A philospher and psychologist surveys direct religious experiences, including healthy-mindedness, saintliness, conversion and mysticism.

Page 242 of 554
Table of Contents

Lecture IX

Our great American revivalist Finney writes:

“I said to myself: ‘What is this? I must have grieved the Holy Ghost entirely away. I have lost all my conviction. I have not a particle of concern about my soul; and it must be that the Spirit has left me.’ ‘Why!’ thought I, ‘I never was so far from being concerned about my own salvation in my life.’⁠ ⁠… I tried to recall my convictions, to get back again the load of sin under which I had been laboring. I tried in vain to make myself anxious. I was so quiet and peaceful that I tried to feel concerned about that, lest it should be the result of my having grieved the Spirit away.”

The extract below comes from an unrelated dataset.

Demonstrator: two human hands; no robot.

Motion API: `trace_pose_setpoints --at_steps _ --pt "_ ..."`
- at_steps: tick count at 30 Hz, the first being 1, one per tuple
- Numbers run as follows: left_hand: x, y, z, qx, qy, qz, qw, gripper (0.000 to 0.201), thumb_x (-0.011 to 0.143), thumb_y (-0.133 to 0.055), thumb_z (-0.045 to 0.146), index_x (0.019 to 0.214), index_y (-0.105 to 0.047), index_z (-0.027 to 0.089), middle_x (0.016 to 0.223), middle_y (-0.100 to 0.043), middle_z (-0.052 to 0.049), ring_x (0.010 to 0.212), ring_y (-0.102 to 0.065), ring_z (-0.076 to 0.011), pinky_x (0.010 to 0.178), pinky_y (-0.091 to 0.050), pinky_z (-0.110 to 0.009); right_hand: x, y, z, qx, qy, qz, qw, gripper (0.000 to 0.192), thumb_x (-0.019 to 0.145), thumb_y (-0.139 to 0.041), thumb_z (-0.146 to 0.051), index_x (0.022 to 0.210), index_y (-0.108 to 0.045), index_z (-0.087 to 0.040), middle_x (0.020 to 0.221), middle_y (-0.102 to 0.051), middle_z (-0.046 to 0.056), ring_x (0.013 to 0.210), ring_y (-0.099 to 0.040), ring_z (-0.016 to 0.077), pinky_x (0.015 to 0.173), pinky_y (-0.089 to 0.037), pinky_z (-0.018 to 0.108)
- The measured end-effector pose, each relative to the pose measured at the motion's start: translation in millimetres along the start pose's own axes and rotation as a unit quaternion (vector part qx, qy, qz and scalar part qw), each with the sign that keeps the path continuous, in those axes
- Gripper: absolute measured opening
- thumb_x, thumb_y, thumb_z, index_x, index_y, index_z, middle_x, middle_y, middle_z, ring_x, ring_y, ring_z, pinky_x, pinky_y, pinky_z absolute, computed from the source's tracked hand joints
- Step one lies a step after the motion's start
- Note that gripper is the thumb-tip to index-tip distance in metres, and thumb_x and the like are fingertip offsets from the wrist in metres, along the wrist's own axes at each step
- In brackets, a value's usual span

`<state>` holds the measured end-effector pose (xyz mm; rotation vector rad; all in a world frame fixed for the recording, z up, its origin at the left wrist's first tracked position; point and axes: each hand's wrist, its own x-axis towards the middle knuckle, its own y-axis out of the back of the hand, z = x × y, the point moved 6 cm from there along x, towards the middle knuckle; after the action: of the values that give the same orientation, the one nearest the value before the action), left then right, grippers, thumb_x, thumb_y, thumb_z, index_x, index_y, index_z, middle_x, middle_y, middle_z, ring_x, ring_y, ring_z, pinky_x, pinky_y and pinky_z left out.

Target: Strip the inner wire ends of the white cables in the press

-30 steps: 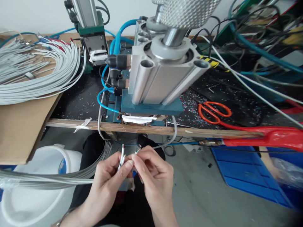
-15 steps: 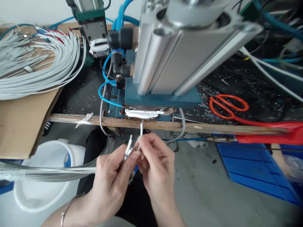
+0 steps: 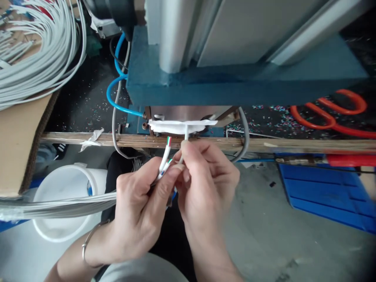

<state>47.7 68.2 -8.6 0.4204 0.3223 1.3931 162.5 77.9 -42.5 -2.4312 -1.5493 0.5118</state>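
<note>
Pinched between the thumb and fingers of my left hand [image 3: 141, 207] are white cables [image 3: 165, 158], whose cut ends show small red, green and white cores. My right hand [image 3: 205, 180], closed at the fingertips, grips another white cable [image 3: 186, 132] that points up to the machine. That cable's tip reaches the white-wrapped opening [image 3: 176, 127] under the blue press plate [image 3: 205, 88], and the tip itself is hidden there. Both hands touch each other just in front of the wooden bench edge [image 3: 205, 143].
A coil of white cables [image 3: 55, 58] lies on cardboard [image 3: 17, 145] at the left. Below it stands a white bucket [image 3: 96, 176], crossed by a grey cable bundle [image 3: 73, 205]. Red-handled scissors [image 3: 314, 117] rest on the bench at right. A blue crate [image 3: 317, 196] is on the floor.
My view has moved closer to the machine. The cable in my right hand has gone up, and its coloured tip is now out of sight at the white-wrapped opening.
</note>
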Motion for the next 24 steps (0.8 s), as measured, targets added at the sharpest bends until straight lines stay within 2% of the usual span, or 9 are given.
trace_pose_setpoints --at_steps 2,7,12,17,24 --pt "0.2 1.3 2.4 -0.007 -0.003 -0.004 1.000 0.037 0.106 -0.054 0.033 0.070 -0.053 0.021 0.058 -0.053 0.004 0.046 -0.046 -0.0082 0.045 -0.037 -0.022 -1.8 -0.6 -1.9 0.008 0.007 0.007 1.000 0.029 0.093 -0.069 -0.025 0.066 -0.061 -0.024 0.058 -0.053 -0.005 0.048 -0.045 0.0095 0.047 -0.041 0.024" --pt "1.5 2.5 0.1 -0.026 0.020 0.000 0.999 0.039 0.106 -0.054 0.036 0.070 -0.053 0.021 0.056 -0.052 0.004 0.045 -0.047 -0.0084 0.044 -0.039 -0.021 1.0 -4.4 -1.8 0.018 -0.002 -0.025 1.000 0.029 0.093 -0.068 -0.022 0.065 -0.061 -0.023 0.058 -0.054 -0.005 0.049 -0.046 0.0090 0.048 -0.041 0.023" --pt "1.2 1.4 -1.7 -0.026 0.021 0.004 0.999 0.038 0.105 -0.056 0.035 0.070 -0.055 0.021 0.056 -0.051 0.005 0.045 -0.047 -0.0080 0.043 -0.038 -0.021 5.2 -4.9 -0.9 0.032 -0.012 -0.036 0.999 0.032 0.093 -0.068 -0.022 0.062 -0.059 -0.023 0.057 -0.050 -0.006 0.048 -0.042 0.0083 0.050 -0.041 0.024" --pt "0.6 0.9 -0.9 -0.031 0.019 0.001 0.999 0.039 0.105 -0.055 0.032 0.068 -0.051 0.021 0.057 -0.053 0.004 0.045 -0.046 -0.0081 0.044 -0.037 -0.022 4.4 -3.8 -1.6 0.022 -0.020 -0.032 0.999 0.033 0.092 -0.067 -0.024 0.061 -0.057 -0.023 0.055 -0.047 -0.006 0.047 -0.040 0.0085 0.050 -0.042 0.024" --pt "2.1 0.1 -0.8 -0.040 0.024 -0.003 0.999 0.037 0.105 -0.056 0.031 0.069 -0.053 0.021 0.056 -0.053 0.004 0.044 -0.047 -0.0083 0.043 -0.039 -0.021 5.2 -3.9 -2.8 0.007 -0.015 -0.027 0.999 0.036 0.091 -0.066 -0.025 0.059 -0.052 -0.023 0.055 -0.047 -0.006 0.046 -0.039 0.0085 0.048 -0.040 0.025"
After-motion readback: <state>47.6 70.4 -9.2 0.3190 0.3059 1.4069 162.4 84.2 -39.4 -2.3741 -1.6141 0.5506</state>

But beyond all question there are persons in whom, quite independently of any exhaustion in the Subject’s capacity for feeling, or even in the absence of any acute previous feeling, the higher condition, having reached the due degree of energy, bursts through all barriers and sweeps in like a sudden flood. These are the most striking and memorable cases, the cases of instantaneous conversion to which the conception of divine grace has been most peculiarly attached. I have given one of them at length⁠—the case of Mr. Bradley. But I had better reserve the other cases and my comments on the rest of the subject for the following lecture.